Task to complete: Restate exactly, and only, the lines from the one with "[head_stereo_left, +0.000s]" through the end of the data, with both of those end lines kept. Drop any pictures.

Data section:
·····

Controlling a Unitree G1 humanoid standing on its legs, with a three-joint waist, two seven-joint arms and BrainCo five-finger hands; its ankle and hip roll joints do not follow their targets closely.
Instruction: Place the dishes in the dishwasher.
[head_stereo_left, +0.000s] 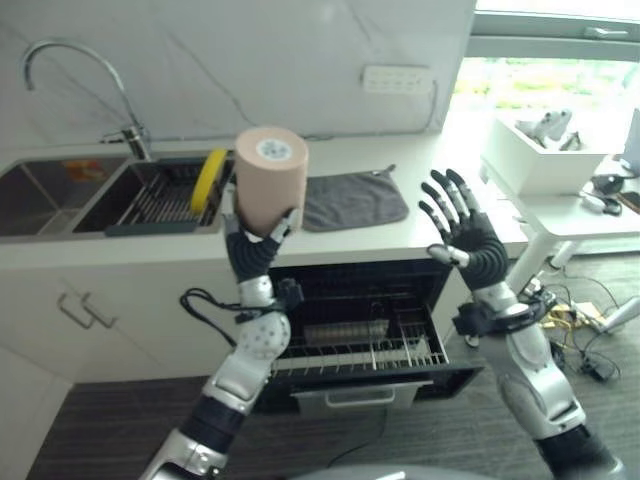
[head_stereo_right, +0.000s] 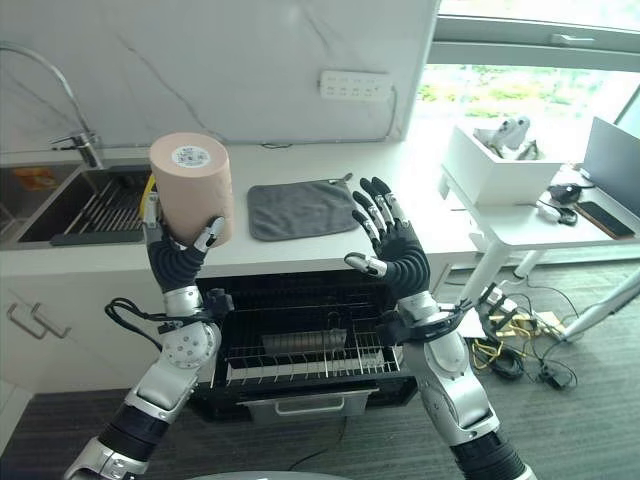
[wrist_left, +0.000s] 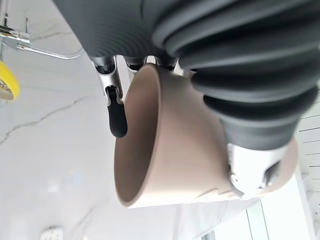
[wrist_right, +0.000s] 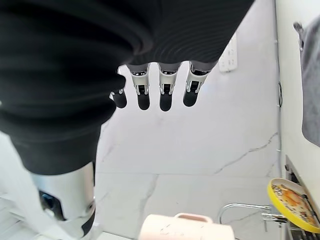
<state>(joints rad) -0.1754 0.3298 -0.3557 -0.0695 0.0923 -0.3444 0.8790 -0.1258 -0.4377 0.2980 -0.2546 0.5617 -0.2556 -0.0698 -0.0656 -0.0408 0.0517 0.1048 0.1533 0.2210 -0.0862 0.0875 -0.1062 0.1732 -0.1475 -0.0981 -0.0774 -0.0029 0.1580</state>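
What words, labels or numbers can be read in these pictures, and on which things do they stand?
None can be read.
Round sticker on the base of the cup, held in the left robot hand: its print is too small to read.
Yellow plate in the sink rack: a pattern, no legible text.
Wall socket strip: no readable marks.

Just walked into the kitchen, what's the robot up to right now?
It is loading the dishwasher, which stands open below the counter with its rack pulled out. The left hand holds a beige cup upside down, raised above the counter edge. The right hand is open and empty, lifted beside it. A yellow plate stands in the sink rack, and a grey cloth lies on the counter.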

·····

Your response:
[head_stereo_left, +0.000s] 
[head_stereo_right, +0.000s] 
[wrist_left, +0.000s] 
[wrist_right, +0.000s] 
<state>(joints rad) -0.1754 0.3298 -0.3557 -0.0695 0.0923 -0.3444 0.8790 -0.1258 -0.4377 0.2980 -0.2546 0.5617 -0.2556 -0.0698 -0.0656 -0.0408 0.0517 0.1048 0.1533 0.2210 -0.0862 0.0875 -0.1062 0.1732 -0.1475 -0.0981 -0.0774 -0.0029 0.1580</state>
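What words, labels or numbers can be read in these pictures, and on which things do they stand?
None can be read.
Round sticker on the base of the cup, held in the left robot hand: its print is too small to read.
Yellow plate in the sink rack: a pattern, no legible text.
Wall socket strip: no readable marks.

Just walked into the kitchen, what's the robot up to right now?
It is loading the dishwasher, which stands open below the counter with its rack pulled out. The left hand holds a beige cup upside down, raised above the counter edge. The right hand is open and empty, lifted beside it. A yellow plate stands in the sink rack, and a grey cloth lies on the counter.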

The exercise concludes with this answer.